C/Python/Fortran bindings also expose with_nccl and split_nccl with explicit mode controls via _ex/mode-aware APIs.

Example programs:

C: examples/c/nccl_modes.c
Python: examples/python/scripts/nccl_modes.py

Communicator Layers

`nccl_communicator`

This is the low-level result-returning API. It is the right layer when you want direct NCCL control and explicit status handling.

#include <backends/nccl/nccl_communicator.hpp>

double* d_send = /* device buffer */;
double* d_recv = /* device buffer */;

auto result = comm.allreduce(d_send, d_recv, count, dtl::nccl::nccl_op::sum);
if (!result) {
    throw std::runtime_error(result.error().message());
}

`nccl_comm_adapter`

This is the explicit device-buffer adapter exposed from nccl_domain::adapter().

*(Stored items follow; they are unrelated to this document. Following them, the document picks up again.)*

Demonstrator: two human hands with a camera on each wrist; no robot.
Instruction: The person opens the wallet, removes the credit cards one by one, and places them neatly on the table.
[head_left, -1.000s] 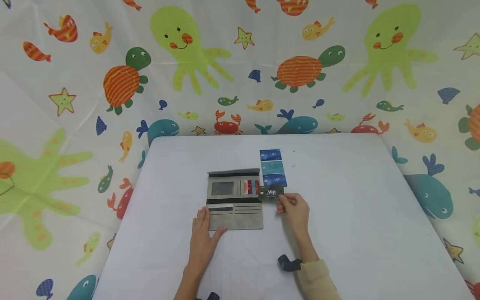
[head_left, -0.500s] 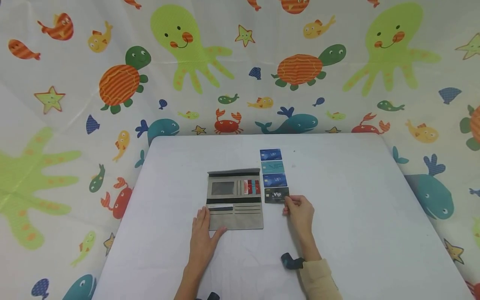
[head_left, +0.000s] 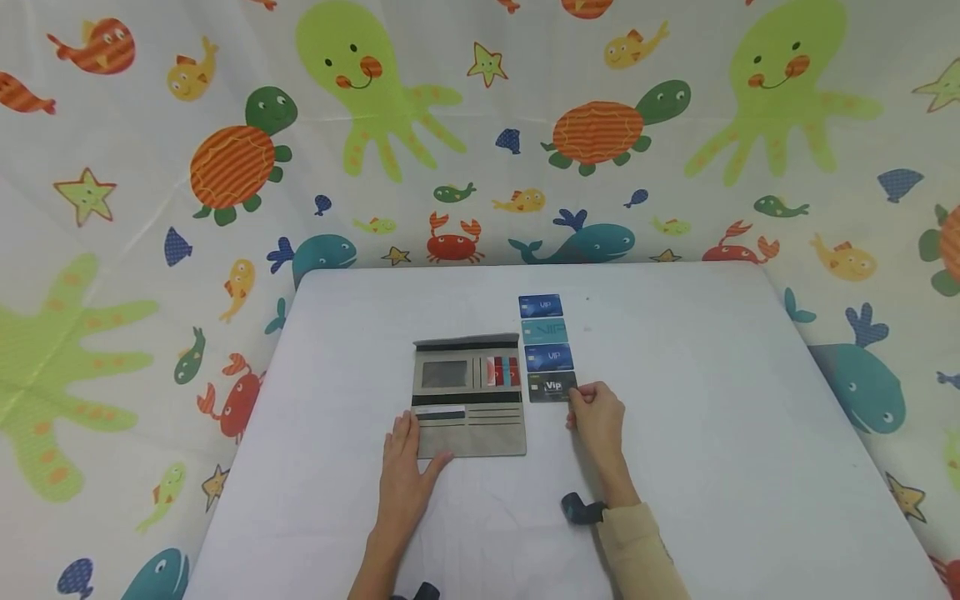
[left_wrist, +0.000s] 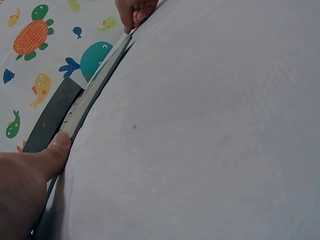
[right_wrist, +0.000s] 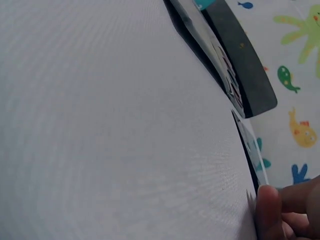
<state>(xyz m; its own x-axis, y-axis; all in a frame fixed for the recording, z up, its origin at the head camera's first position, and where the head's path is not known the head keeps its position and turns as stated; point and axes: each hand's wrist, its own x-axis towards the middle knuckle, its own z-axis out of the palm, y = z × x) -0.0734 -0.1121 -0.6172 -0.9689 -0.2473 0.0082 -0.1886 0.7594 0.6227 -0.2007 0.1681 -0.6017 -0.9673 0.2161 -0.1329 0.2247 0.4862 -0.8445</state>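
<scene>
An unfolded grey wallet point(head_left: 495, 442) lies on the white table. My left hand point(head_left: 405, 479) rests along its lower left edge, fingers extended and thumb at the bottom edge; the left wrist view shows the thumb point(left_wrist: 59, 147) against that edge. Right of the wallet, my right hand point(head_left: 600, 417) pinches the right end of a black VIP card point(head_left: 546, 387) between thumb and fingers. The card is lined up just below a dark blue VIP card point(head_left: 548, 357). In the right wrist view the fingertips point(right_wrist: 268, 200) are at the card's edge.
Above the dark blue card are a teal VIP card point(head_left: 544, 331) and another blue card point(head_left: 540, 306), forming a column. Red and light blue cards point(head_left: 504, 372) sit in the wallet's upper slots. A sea-animal cloth point(head_left: 480, 125) hangs behind the table point(head_left: 735, 400).
My right hand has drawn the black card rightward off the wallet's edge and down into the column below the blue card. My left hand has stayed on the wallet.
</scene>
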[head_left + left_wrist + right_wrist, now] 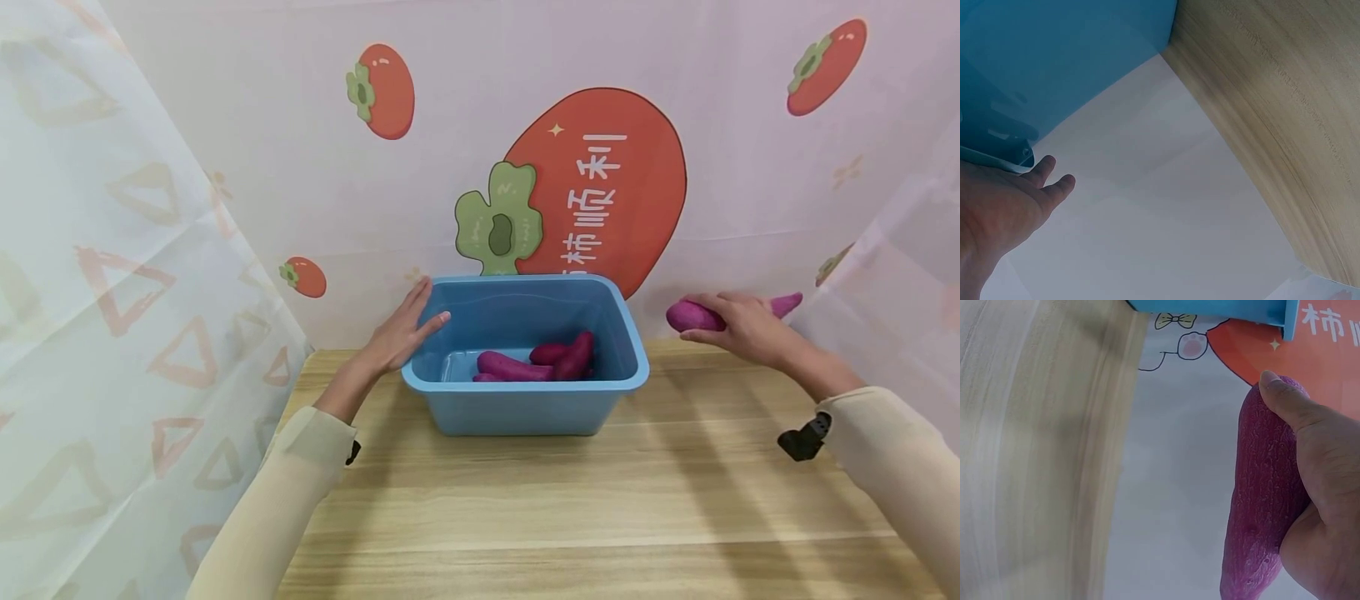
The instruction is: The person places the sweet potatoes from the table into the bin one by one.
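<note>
A light blue plastic tub (517, 410) stands near the back of the wooden table, with several purple sweet potatoes (513, 367) lying on its floor. My left hand (401, 333) rests on the tub's left rim, its fingers straight; in the left wrist view the hand (1004, 203) touches the rim's edge. Off to the right of the tub, my right hand (742, 327) grips a purple sweet potato (692, 316), whose thin end sticks out past the hand to the right. The right wrist view shows thumb and palm round this sweet potato (1266, 469).
Behind the tub hangs a white cloth (247, 108) printed with red persimmons, and a patterned cloth (135, 333) hangs on the left side. The wooden table (570, 517) stretches in front of the tub. A black strap piece (804, 437) sits at the right cuff.
</note>
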Demonstrator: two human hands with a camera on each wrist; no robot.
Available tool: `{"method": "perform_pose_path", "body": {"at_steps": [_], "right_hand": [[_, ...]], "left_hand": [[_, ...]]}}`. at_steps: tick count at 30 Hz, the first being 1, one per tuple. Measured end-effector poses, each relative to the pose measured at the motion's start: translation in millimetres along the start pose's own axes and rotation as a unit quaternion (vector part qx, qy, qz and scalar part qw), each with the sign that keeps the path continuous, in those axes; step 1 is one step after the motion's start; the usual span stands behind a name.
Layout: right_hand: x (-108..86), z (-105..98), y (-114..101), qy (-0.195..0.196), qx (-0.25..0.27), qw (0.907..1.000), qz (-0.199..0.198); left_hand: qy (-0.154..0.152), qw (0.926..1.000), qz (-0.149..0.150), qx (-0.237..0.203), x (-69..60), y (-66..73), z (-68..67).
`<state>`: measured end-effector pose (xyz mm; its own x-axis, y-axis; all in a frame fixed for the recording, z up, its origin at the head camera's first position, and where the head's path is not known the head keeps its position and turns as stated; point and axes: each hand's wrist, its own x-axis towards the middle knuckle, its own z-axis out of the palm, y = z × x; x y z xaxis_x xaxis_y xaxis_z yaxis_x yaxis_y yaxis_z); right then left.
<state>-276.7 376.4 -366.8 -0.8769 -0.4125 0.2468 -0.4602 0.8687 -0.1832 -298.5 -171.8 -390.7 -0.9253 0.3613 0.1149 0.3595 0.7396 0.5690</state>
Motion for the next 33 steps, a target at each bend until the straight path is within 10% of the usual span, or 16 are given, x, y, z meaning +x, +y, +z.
{"method": "perform_pose_path", "body": {"at_steps": [33], "right_hand": [[17.1,-28,-36,0.022,0.002,0.9992,-0.033]], "left_hand": [[-0.004,1.0,-0.007,-0.003,-1.3,2.5,-0.8]]}}
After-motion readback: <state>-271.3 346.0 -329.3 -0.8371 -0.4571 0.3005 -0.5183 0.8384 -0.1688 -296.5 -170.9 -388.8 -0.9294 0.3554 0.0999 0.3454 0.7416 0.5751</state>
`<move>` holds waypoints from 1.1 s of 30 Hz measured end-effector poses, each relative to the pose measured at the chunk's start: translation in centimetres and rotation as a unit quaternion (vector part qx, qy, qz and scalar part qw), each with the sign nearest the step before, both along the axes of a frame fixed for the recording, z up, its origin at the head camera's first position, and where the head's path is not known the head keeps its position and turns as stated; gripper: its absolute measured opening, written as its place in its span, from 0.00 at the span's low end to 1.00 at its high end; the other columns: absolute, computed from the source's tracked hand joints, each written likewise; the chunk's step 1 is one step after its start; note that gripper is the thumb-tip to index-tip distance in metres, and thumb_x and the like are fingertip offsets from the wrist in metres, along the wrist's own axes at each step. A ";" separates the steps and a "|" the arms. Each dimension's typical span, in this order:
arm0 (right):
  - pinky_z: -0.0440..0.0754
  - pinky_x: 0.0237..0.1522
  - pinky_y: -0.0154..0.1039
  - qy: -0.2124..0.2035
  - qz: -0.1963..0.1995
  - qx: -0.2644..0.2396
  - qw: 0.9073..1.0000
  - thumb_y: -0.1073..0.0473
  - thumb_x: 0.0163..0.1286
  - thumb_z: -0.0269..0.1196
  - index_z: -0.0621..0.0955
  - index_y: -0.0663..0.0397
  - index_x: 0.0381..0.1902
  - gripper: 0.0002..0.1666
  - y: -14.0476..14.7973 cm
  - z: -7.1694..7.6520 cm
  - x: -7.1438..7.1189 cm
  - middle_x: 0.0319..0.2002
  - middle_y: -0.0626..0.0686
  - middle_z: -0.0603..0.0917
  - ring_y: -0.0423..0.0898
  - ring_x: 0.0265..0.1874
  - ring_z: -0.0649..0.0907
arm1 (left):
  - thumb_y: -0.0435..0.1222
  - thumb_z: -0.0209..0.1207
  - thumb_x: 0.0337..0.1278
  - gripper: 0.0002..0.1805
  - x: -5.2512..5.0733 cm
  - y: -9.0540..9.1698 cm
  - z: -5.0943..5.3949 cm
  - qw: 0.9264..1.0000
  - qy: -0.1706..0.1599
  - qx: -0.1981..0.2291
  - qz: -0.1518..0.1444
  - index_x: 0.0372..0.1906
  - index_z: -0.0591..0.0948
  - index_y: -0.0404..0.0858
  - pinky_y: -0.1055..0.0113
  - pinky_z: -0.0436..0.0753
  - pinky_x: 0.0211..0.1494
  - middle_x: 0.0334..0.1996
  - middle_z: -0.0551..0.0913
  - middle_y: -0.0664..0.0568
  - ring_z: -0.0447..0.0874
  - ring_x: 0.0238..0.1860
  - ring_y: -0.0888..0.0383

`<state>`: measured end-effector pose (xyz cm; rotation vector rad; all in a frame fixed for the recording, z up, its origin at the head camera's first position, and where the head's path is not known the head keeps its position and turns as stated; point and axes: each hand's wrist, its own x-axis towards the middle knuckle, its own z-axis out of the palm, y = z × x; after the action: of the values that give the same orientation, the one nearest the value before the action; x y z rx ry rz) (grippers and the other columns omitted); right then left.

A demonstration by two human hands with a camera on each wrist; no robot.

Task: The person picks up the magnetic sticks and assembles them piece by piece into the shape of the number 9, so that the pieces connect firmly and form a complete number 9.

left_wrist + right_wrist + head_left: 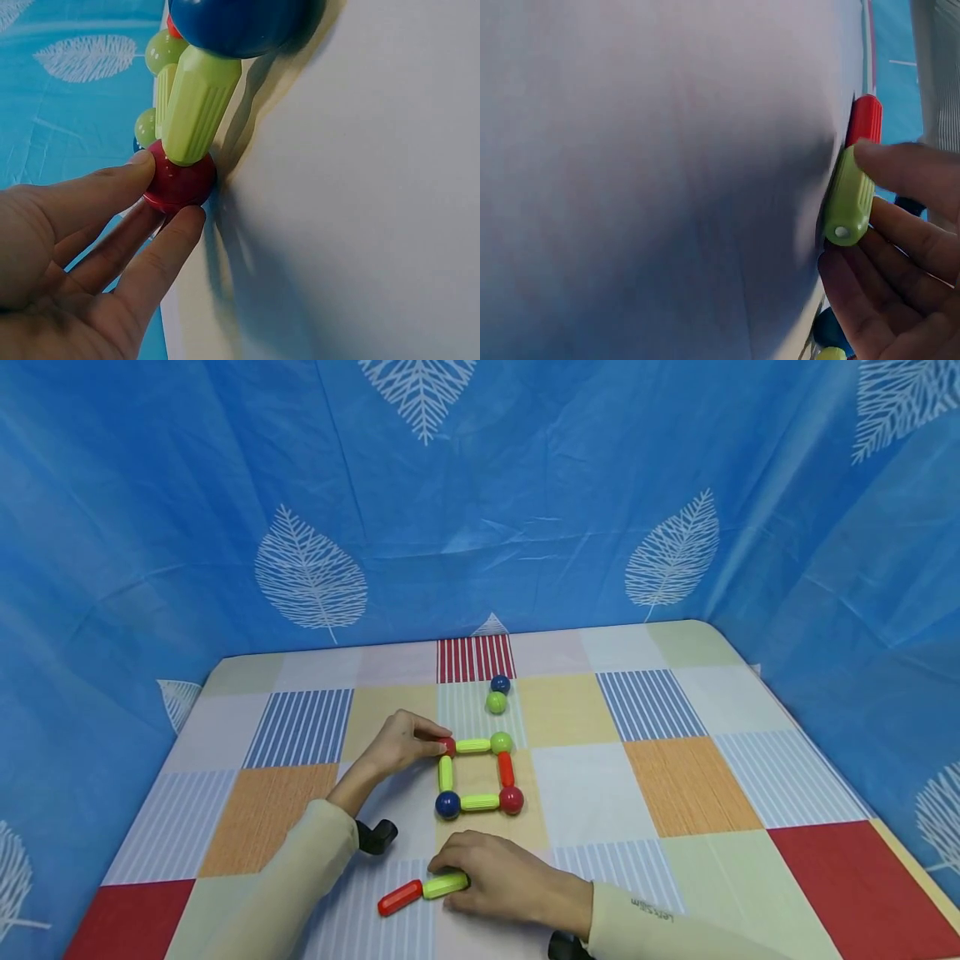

It throws nccl::communication_error on failure and is intentionally narrower than MPI.

#include <backends/nccl/nccl_comm_adapter.hpp>

auto& adapter = nccl_domain.adapter();
adapter.allreduce_sum(d_send, d_recv, count);
adapter.broadcast(d_buf, count, 0);

The adapter should be read as:

explicit
device-buffer-only
suitable for NCCL-native communication paths
not a drop-in replacement for host-oriented MPI convenience APIs

Buffer and Synchronization Semantics

NCCL collectives require CUDA device memory.
Host pointers, stack scalars, and host scratch buffers are invalid.
Blocking NCCL operations synchronize the CUDA stream before returning.
Non-blocking NCCL operations complete through CUDA event tracking, and wait() / test() surface CUDA/NCCL failures rather than silently hiding them.

C API

NCCL context and mode APIs are exposed in the C bindings:

#include <dtl/bindings/c/dtl_context.h>

dtl_context_t ctx;
dtl_context_create_default(&ctx);

dtl_context_t nccl_ctx;
dtl_status status = dtl_context_with_nccl(ctx, device_id, &nccl_ctx);
dtl_status status2 = dtl_context_with_nccl_ex(
    ctx, device_id, DTL_NCCL_MODE_HYBRID_PARITY, &nccl_ctx);

Split and capability introspection are also available:

dtl_context_t split_ctx;
dtl_context_split_nccl_ex(nccl_ctx, color, key, device_id,
                          DTL_NCCL_MODE_HYBRID_PARITY, &split_ctx);

int mode = dtl_context_nccl_mode(split_ctx);
int can_native = dtl_context_nccl_supports_native(split_ctx, DTL_NCCL_OP_ALLREDUCE);
int can_hybrid = dtl_context_nccl_supports_hybrid(split_ctx, DTL_NCCL_OP_SCAN);

Unsupported Operations

Feature	Status
Message tags	Accepted for API compatibility; ignored by NCCL
`probe` / `iprobe`	Unsupported
`ssend` / `rsend` / `issend` / `irsend`	Unsupported
Scalar convenience helpers	Unsupported on the NCCL adapter
Logical reductions	Unsupported
Bitwise reductions	Unsupported
Scan/exscan	Unsupported on the NCCL adapter
Variable-size collectives	Unsupported
RMA / one-sided communication	Unsupported
Generic context auto-dispatch to NCCL	Unsupported by design

Testing

Relevant coverage should focus on:

device-buffer collectives on real NCCL contexts
rejection of host buffers
blocking completion semantics
explicit context/domain usage

Run NCCL-tagged integration tests when MPI, CUDA, and NCCL are available:

ctest -L nccl --output-on-failure

Design Notes

NCCL remains separate from CUDA execution and generic algorithm dispatch.
MPI remains the primary communicator for generic multi-rank algorithms.
Unsupported MPI features stay unsupported instead of being approximated with unsafe host-side emulation.